North London GP Dr Nagpaul warned the chancellor that numbers of patients waiting two weeks or more for a GP appointment had risen by more than 7% in the past five years, while eight in 10 GPs now say rising demand has left them unable to provide safe, high quality care.
Increasing numbers of GP practices were now taking the 'only course of action left to them' and closing their lists to new patients, he said. Dr Nagpaul highlighted findings from the GPC ballot earlier this year that found 54% of GPs were prepared to take part in a mass closure of patient lists as a form of industrial action.
The BMA chair voiced concern about the GP crisis in a letter demanding significant new investment in the NHS. Dr Nagpaul warned the chancellor that the NHS was 'simply not coping with unprecedented patient demand against a backdrop of crippling financial restraint'.

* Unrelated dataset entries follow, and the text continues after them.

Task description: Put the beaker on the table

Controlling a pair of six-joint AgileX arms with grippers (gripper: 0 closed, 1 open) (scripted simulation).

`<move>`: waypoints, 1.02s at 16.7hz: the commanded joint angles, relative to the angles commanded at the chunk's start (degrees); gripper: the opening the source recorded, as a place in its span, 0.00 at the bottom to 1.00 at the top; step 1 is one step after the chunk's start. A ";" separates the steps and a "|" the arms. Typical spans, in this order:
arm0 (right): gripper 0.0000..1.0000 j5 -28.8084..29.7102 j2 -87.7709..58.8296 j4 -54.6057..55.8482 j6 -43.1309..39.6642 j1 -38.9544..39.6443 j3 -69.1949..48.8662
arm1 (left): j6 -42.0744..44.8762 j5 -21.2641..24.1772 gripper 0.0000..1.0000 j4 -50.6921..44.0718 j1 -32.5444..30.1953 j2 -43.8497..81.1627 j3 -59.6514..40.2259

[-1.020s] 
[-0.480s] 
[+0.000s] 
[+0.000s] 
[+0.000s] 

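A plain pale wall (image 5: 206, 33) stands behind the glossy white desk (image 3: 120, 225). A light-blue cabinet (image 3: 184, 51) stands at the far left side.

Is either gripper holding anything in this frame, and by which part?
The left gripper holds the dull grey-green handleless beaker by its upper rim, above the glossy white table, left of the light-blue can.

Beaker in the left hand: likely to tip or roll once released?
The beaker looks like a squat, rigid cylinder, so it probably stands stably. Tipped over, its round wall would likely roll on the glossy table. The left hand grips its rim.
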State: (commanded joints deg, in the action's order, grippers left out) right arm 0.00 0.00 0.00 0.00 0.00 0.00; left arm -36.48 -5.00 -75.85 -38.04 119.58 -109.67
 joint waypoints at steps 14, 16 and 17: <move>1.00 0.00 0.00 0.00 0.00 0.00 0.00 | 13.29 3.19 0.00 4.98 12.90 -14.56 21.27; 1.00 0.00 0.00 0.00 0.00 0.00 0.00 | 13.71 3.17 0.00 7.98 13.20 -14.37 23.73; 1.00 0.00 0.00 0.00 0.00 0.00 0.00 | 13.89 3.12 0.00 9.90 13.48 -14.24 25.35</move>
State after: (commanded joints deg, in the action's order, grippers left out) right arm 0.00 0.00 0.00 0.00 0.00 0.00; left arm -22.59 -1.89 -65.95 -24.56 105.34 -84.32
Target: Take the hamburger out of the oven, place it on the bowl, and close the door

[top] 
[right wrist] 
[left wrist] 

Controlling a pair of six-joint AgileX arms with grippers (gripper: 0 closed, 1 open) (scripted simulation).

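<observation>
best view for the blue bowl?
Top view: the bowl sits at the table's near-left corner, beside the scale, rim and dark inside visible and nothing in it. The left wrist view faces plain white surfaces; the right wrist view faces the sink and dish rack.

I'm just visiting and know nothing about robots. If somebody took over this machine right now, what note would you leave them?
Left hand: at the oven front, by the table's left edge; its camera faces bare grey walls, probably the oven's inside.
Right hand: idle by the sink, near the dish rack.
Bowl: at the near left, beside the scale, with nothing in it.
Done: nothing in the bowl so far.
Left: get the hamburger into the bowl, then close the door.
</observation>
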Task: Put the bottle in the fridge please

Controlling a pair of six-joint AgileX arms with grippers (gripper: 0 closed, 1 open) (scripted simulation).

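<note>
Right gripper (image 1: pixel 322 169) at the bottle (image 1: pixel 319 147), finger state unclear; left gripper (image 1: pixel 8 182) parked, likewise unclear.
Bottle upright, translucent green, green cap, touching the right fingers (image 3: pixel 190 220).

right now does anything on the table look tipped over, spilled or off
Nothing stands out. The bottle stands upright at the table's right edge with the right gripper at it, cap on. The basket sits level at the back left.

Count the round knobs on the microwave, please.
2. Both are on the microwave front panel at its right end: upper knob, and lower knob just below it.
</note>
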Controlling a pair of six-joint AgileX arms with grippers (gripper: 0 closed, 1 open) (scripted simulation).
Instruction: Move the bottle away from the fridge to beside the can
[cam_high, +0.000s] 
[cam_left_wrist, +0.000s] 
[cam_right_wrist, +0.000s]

Read more: £3.4bn GP funding shortfall
The BMA chair's comments echo GPC chair Dr Richard Vautrey's warning at the first England LMCs conference earlier this month that funding currently on offer for general practice was 'nowhere near enough'. Dr Vautrey warned that even if all GP Forward View funding materialised, general practice would be £3.4bn short of the funding it needed by 2020/21.
Dr Nagpaul's letter warns that the UK is spending 'significantly less on its health services as a proportion of GDP than that of other similar leading European countries'.
'The BMA is therefore calling for an overall increase in UK health spending to match that of other leading European economies; in 2015 this could have meant an increase from 9.8% of GDP being spent on health, to 10.4% or £10.3bn.